Provided entries.
-----
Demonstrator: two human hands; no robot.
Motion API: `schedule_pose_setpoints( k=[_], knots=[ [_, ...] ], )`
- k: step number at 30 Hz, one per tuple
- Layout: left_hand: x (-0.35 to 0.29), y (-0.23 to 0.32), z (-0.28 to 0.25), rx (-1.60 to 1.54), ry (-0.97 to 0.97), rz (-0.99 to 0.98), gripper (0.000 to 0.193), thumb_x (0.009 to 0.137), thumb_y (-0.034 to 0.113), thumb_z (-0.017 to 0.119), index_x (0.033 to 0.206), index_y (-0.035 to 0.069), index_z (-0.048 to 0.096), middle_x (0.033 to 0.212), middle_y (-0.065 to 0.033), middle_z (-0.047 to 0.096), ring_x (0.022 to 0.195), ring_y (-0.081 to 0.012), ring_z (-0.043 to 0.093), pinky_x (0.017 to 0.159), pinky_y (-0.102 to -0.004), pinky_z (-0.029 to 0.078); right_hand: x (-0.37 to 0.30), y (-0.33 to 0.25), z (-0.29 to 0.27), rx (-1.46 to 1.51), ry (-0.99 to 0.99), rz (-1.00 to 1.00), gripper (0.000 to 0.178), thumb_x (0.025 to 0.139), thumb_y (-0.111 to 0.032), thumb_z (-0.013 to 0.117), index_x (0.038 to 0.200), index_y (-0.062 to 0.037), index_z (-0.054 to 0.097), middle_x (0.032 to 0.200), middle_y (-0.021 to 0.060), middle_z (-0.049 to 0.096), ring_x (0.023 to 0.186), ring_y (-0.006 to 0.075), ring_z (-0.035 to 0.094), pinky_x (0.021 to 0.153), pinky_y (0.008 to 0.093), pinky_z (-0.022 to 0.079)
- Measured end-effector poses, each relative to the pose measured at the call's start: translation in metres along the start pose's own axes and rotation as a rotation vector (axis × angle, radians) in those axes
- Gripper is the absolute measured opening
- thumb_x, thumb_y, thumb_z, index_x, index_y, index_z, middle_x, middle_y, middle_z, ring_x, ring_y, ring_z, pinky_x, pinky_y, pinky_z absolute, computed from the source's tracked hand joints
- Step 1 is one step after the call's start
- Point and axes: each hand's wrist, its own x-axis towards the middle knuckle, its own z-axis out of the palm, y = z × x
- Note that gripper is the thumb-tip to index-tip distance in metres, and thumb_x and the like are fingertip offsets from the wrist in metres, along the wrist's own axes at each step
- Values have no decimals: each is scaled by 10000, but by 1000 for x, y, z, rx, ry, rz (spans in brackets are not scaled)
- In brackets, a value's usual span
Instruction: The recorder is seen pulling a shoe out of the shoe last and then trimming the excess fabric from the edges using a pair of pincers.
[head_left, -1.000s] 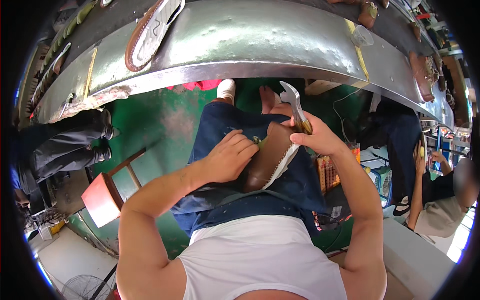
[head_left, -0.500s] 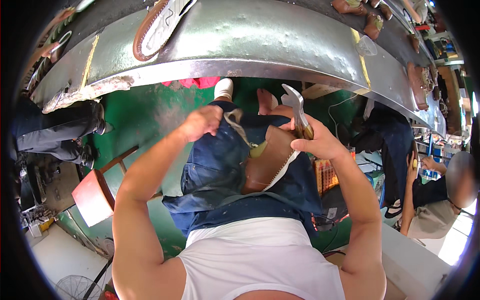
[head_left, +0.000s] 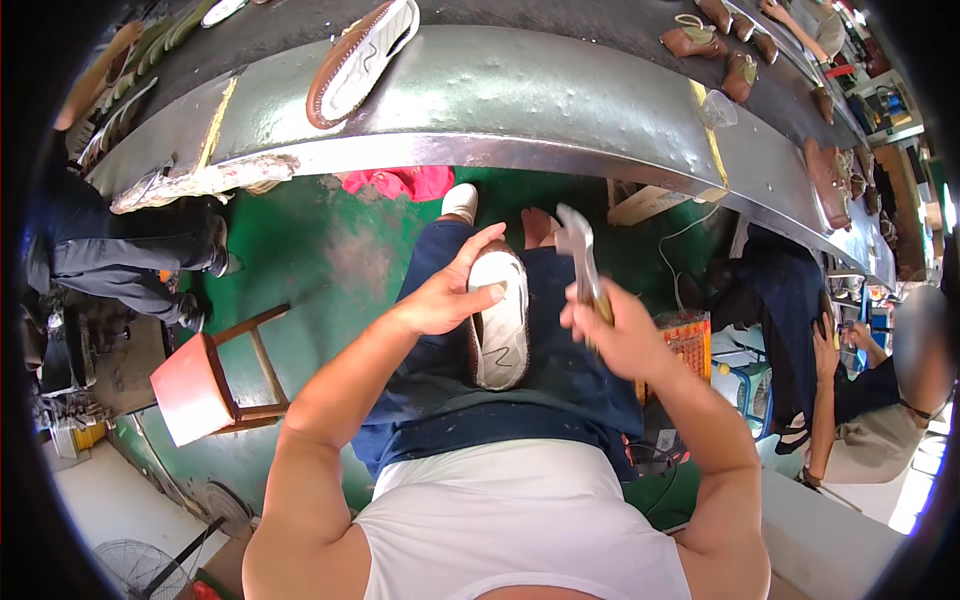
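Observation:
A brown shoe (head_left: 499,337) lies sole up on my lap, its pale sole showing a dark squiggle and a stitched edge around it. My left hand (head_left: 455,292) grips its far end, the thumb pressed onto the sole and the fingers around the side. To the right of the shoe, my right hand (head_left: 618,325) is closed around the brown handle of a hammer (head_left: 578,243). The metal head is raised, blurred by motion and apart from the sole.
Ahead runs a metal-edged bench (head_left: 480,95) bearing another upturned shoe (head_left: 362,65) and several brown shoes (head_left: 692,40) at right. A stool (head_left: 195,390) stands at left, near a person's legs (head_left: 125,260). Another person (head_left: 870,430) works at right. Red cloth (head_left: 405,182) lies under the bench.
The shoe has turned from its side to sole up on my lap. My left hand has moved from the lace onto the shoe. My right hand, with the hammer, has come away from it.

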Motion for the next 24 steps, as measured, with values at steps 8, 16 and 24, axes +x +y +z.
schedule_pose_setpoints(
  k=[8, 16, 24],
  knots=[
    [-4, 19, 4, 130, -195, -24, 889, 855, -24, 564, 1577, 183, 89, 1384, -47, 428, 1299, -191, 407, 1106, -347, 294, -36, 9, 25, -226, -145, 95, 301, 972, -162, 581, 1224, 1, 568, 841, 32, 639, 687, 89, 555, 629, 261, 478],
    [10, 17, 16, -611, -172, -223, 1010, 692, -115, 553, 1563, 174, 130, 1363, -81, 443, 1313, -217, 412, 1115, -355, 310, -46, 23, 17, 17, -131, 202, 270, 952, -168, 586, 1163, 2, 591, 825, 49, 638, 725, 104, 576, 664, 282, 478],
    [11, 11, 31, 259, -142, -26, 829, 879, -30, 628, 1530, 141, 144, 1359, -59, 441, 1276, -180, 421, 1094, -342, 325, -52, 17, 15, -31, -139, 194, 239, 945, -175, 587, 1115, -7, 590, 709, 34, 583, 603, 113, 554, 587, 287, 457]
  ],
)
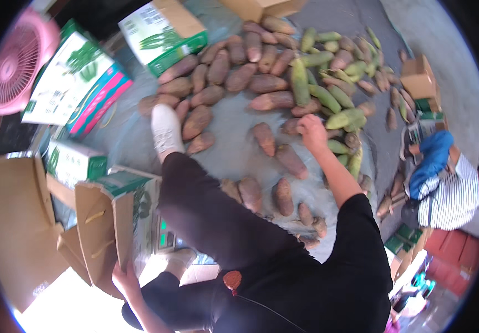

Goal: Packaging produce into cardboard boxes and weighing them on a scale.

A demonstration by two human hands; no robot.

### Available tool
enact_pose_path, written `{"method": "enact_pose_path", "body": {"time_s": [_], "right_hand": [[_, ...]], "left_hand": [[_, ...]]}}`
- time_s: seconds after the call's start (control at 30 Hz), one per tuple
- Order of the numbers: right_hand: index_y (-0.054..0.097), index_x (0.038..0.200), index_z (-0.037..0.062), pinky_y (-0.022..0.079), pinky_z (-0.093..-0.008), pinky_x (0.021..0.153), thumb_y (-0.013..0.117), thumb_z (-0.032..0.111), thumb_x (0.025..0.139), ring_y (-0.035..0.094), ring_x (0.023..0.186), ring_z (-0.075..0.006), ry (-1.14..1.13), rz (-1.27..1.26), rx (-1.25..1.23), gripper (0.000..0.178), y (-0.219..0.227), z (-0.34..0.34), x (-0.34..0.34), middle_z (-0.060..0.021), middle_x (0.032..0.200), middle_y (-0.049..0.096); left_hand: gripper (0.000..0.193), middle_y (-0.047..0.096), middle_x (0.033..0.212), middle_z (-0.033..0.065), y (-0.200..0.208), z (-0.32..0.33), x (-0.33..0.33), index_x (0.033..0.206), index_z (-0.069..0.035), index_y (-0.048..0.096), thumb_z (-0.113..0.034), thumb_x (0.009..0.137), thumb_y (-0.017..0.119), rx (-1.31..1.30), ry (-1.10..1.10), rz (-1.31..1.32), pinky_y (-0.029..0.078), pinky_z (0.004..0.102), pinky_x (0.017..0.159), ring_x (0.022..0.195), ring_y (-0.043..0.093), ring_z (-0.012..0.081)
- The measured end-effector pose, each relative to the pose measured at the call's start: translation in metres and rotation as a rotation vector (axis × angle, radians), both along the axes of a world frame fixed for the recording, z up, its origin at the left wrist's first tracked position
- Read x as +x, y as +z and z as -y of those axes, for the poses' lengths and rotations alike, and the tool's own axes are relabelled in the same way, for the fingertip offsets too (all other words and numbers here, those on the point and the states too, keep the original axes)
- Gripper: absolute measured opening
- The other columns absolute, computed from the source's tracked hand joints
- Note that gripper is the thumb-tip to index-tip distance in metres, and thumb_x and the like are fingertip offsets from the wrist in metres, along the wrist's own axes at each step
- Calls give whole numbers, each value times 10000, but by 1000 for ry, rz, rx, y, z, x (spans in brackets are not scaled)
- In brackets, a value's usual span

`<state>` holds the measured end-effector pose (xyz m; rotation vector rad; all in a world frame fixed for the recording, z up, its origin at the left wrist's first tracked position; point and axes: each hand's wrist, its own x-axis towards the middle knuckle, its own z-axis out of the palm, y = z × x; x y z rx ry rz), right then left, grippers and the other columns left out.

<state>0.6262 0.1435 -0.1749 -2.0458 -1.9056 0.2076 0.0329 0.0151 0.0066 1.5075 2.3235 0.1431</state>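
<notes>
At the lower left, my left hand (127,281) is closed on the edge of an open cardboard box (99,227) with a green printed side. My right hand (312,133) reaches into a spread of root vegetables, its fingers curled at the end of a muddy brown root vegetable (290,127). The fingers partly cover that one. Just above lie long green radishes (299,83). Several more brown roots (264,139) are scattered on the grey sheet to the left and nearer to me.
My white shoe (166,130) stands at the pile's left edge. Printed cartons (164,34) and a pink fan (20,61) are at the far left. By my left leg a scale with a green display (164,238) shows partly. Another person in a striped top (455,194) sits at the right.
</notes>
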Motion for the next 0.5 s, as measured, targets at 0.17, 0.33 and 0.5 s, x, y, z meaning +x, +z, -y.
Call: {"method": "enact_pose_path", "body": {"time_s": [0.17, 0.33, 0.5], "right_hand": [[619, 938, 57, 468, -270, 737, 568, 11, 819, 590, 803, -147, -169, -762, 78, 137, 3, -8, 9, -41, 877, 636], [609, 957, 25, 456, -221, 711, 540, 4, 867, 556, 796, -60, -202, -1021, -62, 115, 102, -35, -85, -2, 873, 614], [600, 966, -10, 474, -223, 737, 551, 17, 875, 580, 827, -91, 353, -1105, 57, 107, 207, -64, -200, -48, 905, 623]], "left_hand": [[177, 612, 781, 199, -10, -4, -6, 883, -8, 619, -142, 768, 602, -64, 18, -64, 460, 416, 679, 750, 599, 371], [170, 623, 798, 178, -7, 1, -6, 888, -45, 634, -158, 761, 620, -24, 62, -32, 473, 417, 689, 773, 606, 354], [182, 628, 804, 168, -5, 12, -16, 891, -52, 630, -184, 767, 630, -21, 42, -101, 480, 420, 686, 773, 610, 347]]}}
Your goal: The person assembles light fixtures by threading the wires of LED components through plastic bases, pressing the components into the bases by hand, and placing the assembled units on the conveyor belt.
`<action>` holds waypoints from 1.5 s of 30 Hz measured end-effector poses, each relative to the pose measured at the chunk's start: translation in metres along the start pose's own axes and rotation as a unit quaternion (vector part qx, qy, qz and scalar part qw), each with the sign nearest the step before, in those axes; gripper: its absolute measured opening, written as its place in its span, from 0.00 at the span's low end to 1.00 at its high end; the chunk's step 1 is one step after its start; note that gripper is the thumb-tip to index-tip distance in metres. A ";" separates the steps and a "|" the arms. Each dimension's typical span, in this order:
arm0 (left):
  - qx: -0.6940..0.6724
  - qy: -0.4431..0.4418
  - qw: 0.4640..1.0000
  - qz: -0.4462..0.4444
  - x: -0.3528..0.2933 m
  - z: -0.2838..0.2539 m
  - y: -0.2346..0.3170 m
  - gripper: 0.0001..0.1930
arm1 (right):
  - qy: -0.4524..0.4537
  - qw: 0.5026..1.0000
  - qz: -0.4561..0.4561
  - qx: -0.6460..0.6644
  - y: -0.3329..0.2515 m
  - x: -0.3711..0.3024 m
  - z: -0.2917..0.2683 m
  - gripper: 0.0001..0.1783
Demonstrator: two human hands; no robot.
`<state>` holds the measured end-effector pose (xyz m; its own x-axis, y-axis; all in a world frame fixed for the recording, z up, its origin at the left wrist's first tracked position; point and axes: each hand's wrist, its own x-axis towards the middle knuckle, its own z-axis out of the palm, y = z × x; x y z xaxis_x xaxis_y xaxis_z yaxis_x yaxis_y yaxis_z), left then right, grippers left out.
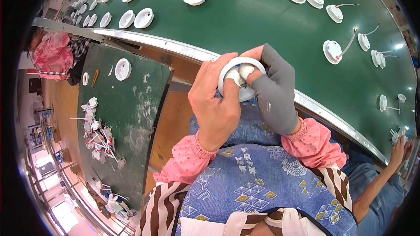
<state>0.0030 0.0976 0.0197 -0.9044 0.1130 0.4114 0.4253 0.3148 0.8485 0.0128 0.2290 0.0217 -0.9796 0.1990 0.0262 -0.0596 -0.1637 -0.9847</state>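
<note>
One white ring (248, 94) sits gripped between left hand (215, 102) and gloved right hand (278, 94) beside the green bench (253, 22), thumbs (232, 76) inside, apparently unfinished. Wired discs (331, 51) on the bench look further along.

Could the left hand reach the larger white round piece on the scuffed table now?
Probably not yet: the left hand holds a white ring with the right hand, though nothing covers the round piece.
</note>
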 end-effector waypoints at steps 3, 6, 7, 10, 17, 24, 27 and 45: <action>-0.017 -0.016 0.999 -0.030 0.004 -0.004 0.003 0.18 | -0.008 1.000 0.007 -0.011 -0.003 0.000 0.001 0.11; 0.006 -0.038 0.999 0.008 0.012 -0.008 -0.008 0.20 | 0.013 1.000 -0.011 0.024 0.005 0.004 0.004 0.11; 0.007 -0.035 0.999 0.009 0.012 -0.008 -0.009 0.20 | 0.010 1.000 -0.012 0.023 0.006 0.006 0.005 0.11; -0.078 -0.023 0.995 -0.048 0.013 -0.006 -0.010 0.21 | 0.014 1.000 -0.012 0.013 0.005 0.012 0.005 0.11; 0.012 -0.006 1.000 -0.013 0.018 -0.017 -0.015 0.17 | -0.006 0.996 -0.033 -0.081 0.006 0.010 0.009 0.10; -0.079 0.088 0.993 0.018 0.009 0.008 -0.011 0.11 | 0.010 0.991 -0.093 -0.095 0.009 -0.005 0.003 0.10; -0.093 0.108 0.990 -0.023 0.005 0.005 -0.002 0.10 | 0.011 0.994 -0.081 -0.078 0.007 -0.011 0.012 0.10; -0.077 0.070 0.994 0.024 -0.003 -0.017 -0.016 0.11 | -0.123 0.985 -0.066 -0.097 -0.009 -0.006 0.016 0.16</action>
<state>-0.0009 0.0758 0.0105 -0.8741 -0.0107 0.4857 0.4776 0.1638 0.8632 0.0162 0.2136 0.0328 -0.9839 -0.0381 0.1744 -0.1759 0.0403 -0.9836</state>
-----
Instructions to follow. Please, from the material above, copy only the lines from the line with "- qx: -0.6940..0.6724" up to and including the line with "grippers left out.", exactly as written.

Your solution.
  - qx: -0.6940..0.6724
  - qy: -0.4431..0.4418
  - qw: 0.4640..1.0000
  - qz: -0.4462..0.4444
  - x: -0.3528..0.2933 m
  - z: -0.2838..0.2539 m
  - y: -0.2346..0.3170 m
  - gripper: 0.0001..0.1930
arm1 (right):
  - qy: -0.4524..0.4537
  - qw: 0.5026..1.0000
  - qz: -0.4561..0.4561
  - qx: -0.6460..0.6644
  - y: -0.3329..0.2515 m
  - x: -0.3711..0.3024 m
  - z: -0.2917..0.2683 m
  - gripper: 0.0001..0.1783
Demonstrator: two human hands; no robot.
`<state>` holds the measured end-effector pose (xyz m; its own x-axis, y-axis; all in a world frame fixed for the recording, z up, its origin at the left wrist's first tracked position; point and axes: each hand's wrist, its own x-axis towards the middle knuckle, its own z-axis out of the palm, y = z × x; x y z xaxis_x xaxis_y xaxis_z yaxis_x yaxis_y yaxis_z), left then right, grippers left out.

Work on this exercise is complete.